Study Shows Climate and Environmental Value of Earth's Intact Forests
Published on by Water Network Research, Official research team of The Water Network in Academic
New research published in Nature Ecology & Evolution demonstrates the extraordinary value of Earth's remaining intact forests for addressing climate change and protecting wildlife, critical watersheds, indigenous cultures, and human health.
Yet the global policy and science communities do not differentiate among the relative values of different types of forest landscapes—which range from highly intact ones to those which are heavily logged, fragmented, burnt, drained and/or over-hunted—due in part to the lack of a uniform way of measuring their quality.
Intact Forest Ecosystem, Source: Flickr, Author: Bureau of Land Management, Labeled for Reuse
With over 80 percent of forests already degraded by human and industrial activities, today's findings underscore the immediate need for international policies to secure remaining intact forests—including establishing new protected areas, securing the land rights of indigenous peoples, regulating industry and hunting, and targeting restoration efforts and public finance. Absent specific strategies like these, current global targets addressing climate change, poverty, and biodiversity may fall short, including the United Nations' Sustainable Development Goals to sustainably manage forests, combat desertification, halt and reverse land degradation and halt biodiversity loss.
"As vital carbon sinks and habitats for millions of people and imperilled wildlife, it is well known that forest protection is essential for any environmental solution—yet not all forests are equal," said Professor James Watson of WCS and the University of Queensland. "Forest conservation must be prioritized based on their relative values—and Earth's remaining intact forests are the crown jewels, ones that global climate and biodiversity policies must now emphasize."
According to the study, the encroachment of human and industrial activity can have catastrophic effects. Once opened up, formerly intact forests become increasingly susceptible to natural pressures such as disease, fires, and erosion; they become less resilient to man-made climate change, and they become more accessible to human use, driving a spiral of decline.
Some key benefits of intact forests include:
- Climate change: Intact forests currently absorb around 25 percent of carbon emissions from all human sources - damaging them will leave far more carbon dioxide in the air to warm the climate.

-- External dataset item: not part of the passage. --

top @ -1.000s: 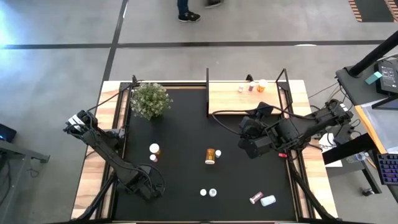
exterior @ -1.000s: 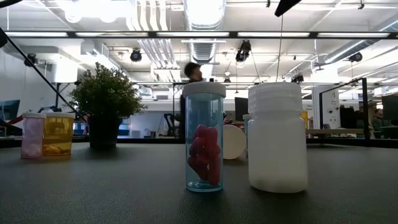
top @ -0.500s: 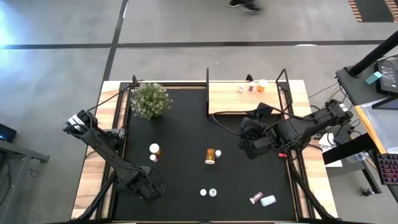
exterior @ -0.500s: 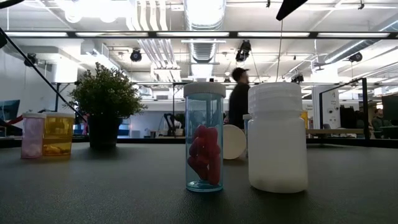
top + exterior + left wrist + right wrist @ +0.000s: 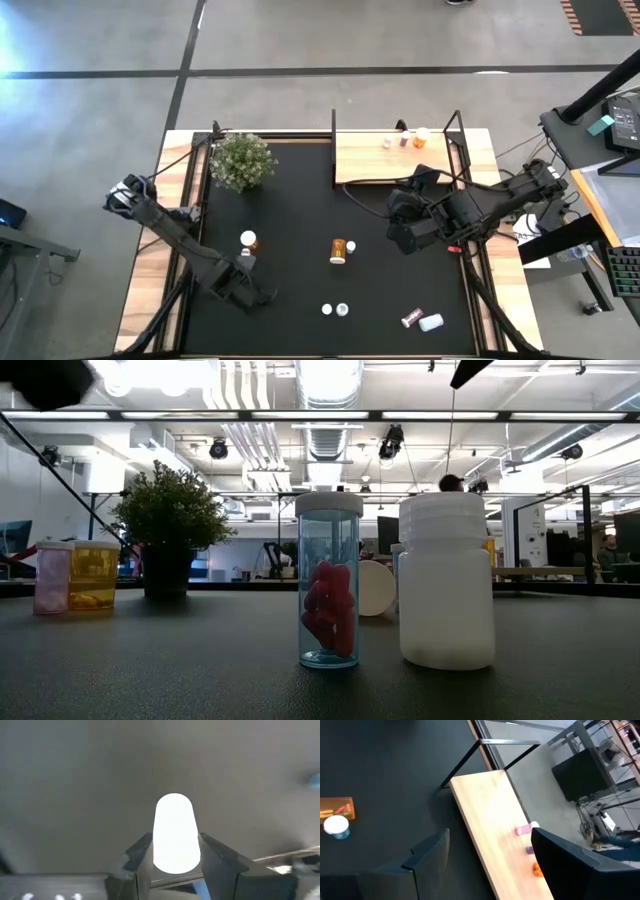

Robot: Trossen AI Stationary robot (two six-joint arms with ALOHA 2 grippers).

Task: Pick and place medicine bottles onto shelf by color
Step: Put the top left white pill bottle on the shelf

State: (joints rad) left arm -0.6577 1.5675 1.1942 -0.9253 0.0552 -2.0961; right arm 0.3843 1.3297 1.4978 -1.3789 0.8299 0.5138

- Water availability: Intact tropical forests ensure the stability of local and regional weather, generating more rain than cleared forests and thereby reducing the risk of drought.
- Biodiversity: Intact forests have higher numbers of forest dependent species and have higher functional and genetic diversity.

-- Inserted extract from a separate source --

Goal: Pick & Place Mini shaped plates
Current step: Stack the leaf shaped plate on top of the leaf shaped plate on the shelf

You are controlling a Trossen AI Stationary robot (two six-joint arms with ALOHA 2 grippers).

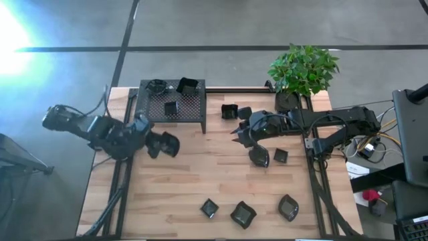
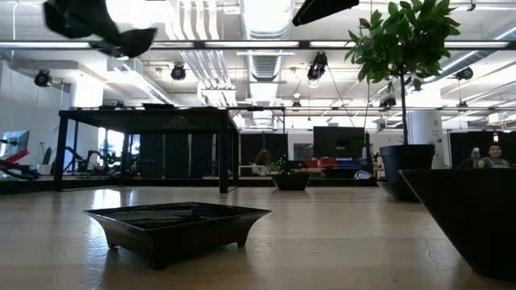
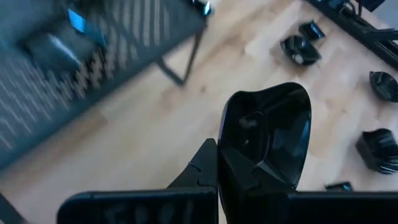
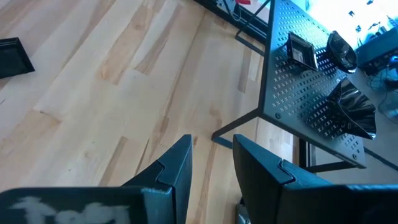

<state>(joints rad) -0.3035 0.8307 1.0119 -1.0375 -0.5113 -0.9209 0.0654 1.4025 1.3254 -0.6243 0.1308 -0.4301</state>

- Indigenous culture: Intact forests enable many indigenous groups to sustain their traditional cultures and livelihoods. In turn these peoples are often staunch defenders of their ancestral lands.
- Human health: Forest degradation and loss compromise the supply of medically-beneficial species that millions of people rely on; additionally, forest degradation drives the spread of many infectious diseases by bringing humans and disease vectors into close contact.

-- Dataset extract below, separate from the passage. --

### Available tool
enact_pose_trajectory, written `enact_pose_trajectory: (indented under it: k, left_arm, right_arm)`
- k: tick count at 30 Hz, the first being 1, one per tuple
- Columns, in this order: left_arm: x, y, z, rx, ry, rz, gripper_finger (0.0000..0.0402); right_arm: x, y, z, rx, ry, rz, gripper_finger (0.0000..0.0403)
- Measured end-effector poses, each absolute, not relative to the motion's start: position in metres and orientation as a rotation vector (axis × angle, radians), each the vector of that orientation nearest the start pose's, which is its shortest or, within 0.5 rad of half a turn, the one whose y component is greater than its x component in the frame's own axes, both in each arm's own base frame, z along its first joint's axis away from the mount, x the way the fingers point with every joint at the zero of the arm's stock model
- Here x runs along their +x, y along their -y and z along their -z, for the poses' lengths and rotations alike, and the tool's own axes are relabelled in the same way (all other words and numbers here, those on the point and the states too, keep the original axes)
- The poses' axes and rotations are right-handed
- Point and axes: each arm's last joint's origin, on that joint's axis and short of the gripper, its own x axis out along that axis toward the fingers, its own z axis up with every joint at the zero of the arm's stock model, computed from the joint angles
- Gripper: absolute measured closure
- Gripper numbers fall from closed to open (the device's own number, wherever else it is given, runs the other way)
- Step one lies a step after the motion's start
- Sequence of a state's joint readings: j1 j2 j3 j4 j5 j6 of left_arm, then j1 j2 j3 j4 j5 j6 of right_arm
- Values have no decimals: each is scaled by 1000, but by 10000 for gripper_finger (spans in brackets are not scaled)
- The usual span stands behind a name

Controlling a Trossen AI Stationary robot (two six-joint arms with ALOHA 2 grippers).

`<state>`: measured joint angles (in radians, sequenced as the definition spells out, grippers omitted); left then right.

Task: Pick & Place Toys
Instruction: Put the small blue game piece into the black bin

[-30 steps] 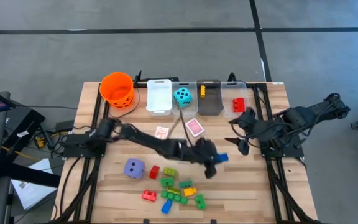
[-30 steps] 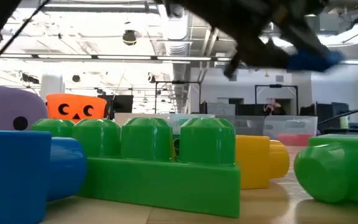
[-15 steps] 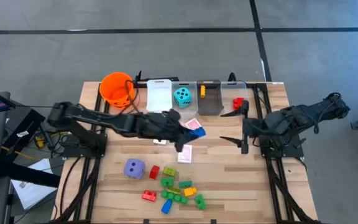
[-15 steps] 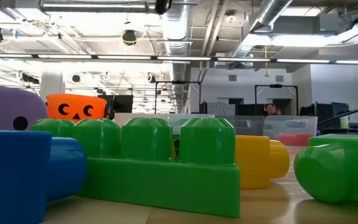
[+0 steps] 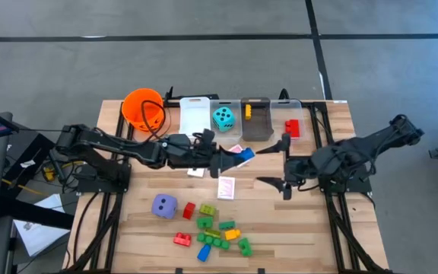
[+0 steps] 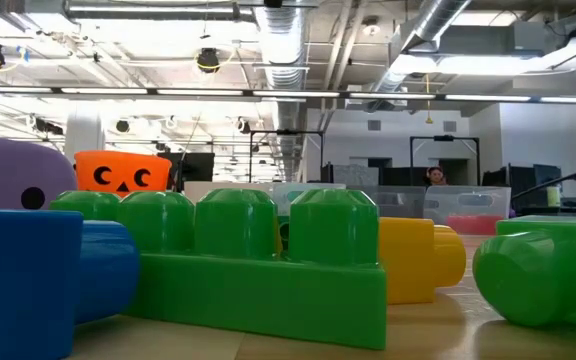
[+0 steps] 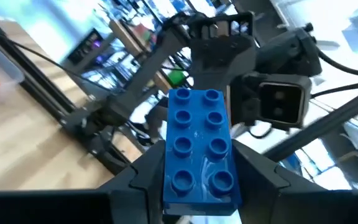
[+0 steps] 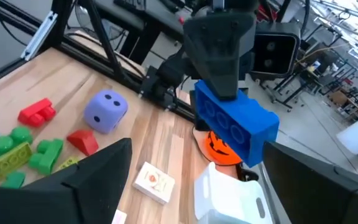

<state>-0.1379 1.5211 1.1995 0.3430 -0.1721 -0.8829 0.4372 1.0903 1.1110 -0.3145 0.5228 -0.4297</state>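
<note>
My left gripper (image 5: pixel 234 157) reaches level over the table's middle, shut on a blue two-by-four brick (image 5: pixel 246 154) held high above the wood. My right gripper (image 5: pixel 265 165) faces it from the right, open wide. Its fingers (image 8: pixel 98 180) stand a short way off the brick (image 8: pixel 235 127) and touch nothing. Loose bricks (image 5: pixel 215 228) and a purple die (image 5: pixel 164 205) lie near the front edge. Pink-backed cards (image 5: pixel 226 187) lie flat mid-table. A teal die (image 5: pixel 223 117) sits in a clear bin at the back. My left gripper pinches the blue brick by its two long sides (image 7: pixel 166 186) between its two fingers, at the end nearest the wrist. The fingers come level from the table's left and lie along the brick. The brick juts out ahead of them toward my right gripper, lifted clear.
An orange bucket (image 5: pixel 143 109), a white bin (image 5: pixel 195 116) and clear bins holding a yellow brick (image 5: pixel 248 112) and a red brick (image 5: pixel 292 127) line the far edge. In the low view a green brick (image 6: pixel 258 260) stands close in front.
My left gripper has risen from beside the brick pile and swung toward the far edge with the blue brick, rolling at the wrist, then held still. My right gripper has rolled and moved a little toward the table's left, nearer the brick, staying open.
</note>
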Motion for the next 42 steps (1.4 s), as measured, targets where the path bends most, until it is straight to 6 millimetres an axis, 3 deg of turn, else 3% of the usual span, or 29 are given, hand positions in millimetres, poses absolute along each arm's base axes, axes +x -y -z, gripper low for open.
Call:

Said Dr Tom Evans, WCS Director of Forest Conservation and Climate and joint lead author of the study: "Even if all global targets to halt deforestation were met, humanity might be left with only degraded, damaged forests, in need of costly and sometimes unfeasible restoration, open to a cascade of further threats and perhaps lacking the resilience needed to weather the stresses of climate change. This is a huge gamble to take, for conservation, for climate change, and for some of the most vulnerable human communities on the planet. Our research shows that a remedy is indeed possible, but we need to act whilst there are still intact forests to save."
Retaining the integrity of intact forests must be a central component of global and national environmental strategies, alongside current efforts to stabilize deforestation frontiers and stimulate restoration. The researchers recommend several policy interventions to fill this gap, including:
- Creating new standard metrics of intactness that can be used to raise awareness of the importance of forest quality and to help target action towards the most intact places.
- Embedding the intact forests concept in the UN Framework Convention on Climate and the Intergovernmental Panel on Climate Change's Special Reports, to help ensure the Paris Agreement's climate commitments include intact forest protections.
- Supporting global and local forest policies that limit road expansion; regulate hunting, extraction, and development; invest in restoration and protected areas; and help secure indigenous communities' land tenure rights.
- Supporting efforts that both restore and make degraded forests more productive while also conserving at-risk intact systems—rather than opening intact forests to activity.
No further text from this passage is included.